**Task description**:
Please return the lines of the data that contain "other".
---
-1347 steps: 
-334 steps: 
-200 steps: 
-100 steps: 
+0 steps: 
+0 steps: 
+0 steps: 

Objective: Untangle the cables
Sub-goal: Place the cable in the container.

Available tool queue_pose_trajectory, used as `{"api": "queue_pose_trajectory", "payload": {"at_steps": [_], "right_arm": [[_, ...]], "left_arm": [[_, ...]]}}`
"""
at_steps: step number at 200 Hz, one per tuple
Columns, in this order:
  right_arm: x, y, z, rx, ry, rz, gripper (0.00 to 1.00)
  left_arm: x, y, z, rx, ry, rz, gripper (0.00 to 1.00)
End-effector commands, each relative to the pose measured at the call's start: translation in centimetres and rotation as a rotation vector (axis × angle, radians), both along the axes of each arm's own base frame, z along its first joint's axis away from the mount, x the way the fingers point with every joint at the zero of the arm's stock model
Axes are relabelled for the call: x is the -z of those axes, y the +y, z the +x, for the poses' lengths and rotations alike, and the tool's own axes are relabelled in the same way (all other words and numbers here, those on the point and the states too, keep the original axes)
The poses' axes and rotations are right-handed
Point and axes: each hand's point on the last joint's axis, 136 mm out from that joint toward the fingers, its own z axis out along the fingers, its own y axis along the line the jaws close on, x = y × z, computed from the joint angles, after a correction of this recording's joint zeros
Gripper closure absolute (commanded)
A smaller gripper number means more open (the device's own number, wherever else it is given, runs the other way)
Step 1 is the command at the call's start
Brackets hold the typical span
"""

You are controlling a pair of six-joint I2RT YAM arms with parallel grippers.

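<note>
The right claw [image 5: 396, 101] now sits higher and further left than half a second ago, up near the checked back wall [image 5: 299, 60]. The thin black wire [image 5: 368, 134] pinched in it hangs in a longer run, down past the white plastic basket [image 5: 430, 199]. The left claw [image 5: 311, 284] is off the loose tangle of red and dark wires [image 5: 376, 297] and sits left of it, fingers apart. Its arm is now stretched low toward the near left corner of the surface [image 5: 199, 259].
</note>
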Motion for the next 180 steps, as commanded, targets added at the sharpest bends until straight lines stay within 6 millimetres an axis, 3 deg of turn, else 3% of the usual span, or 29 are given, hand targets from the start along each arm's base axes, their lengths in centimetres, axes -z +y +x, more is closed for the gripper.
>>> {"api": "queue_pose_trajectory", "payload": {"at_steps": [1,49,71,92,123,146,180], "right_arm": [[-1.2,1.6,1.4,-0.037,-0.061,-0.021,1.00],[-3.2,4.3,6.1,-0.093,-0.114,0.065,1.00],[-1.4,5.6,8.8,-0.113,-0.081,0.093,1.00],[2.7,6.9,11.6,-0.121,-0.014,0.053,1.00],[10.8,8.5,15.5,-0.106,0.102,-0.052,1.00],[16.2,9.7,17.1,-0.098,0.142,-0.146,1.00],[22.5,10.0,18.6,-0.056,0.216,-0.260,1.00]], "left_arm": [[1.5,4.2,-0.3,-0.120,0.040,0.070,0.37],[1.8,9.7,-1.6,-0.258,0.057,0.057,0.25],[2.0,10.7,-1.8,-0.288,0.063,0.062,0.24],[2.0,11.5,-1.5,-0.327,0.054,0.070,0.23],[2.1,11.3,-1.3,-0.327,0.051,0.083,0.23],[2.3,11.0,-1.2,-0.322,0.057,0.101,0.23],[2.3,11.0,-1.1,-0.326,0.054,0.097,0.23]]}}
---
**Answer to this task**:
Axes are relabelled for the call: x is the -z of those axes, y the +y, z the +x, for the poses' lengths and rotations alike, and the tool's own axes are relabelled in the same way (all other words and numbers here, those on the point and the states too, keep the original axes)
A smaller gripper number means more open (the device's own number, wherever else it is given, runs the other way)

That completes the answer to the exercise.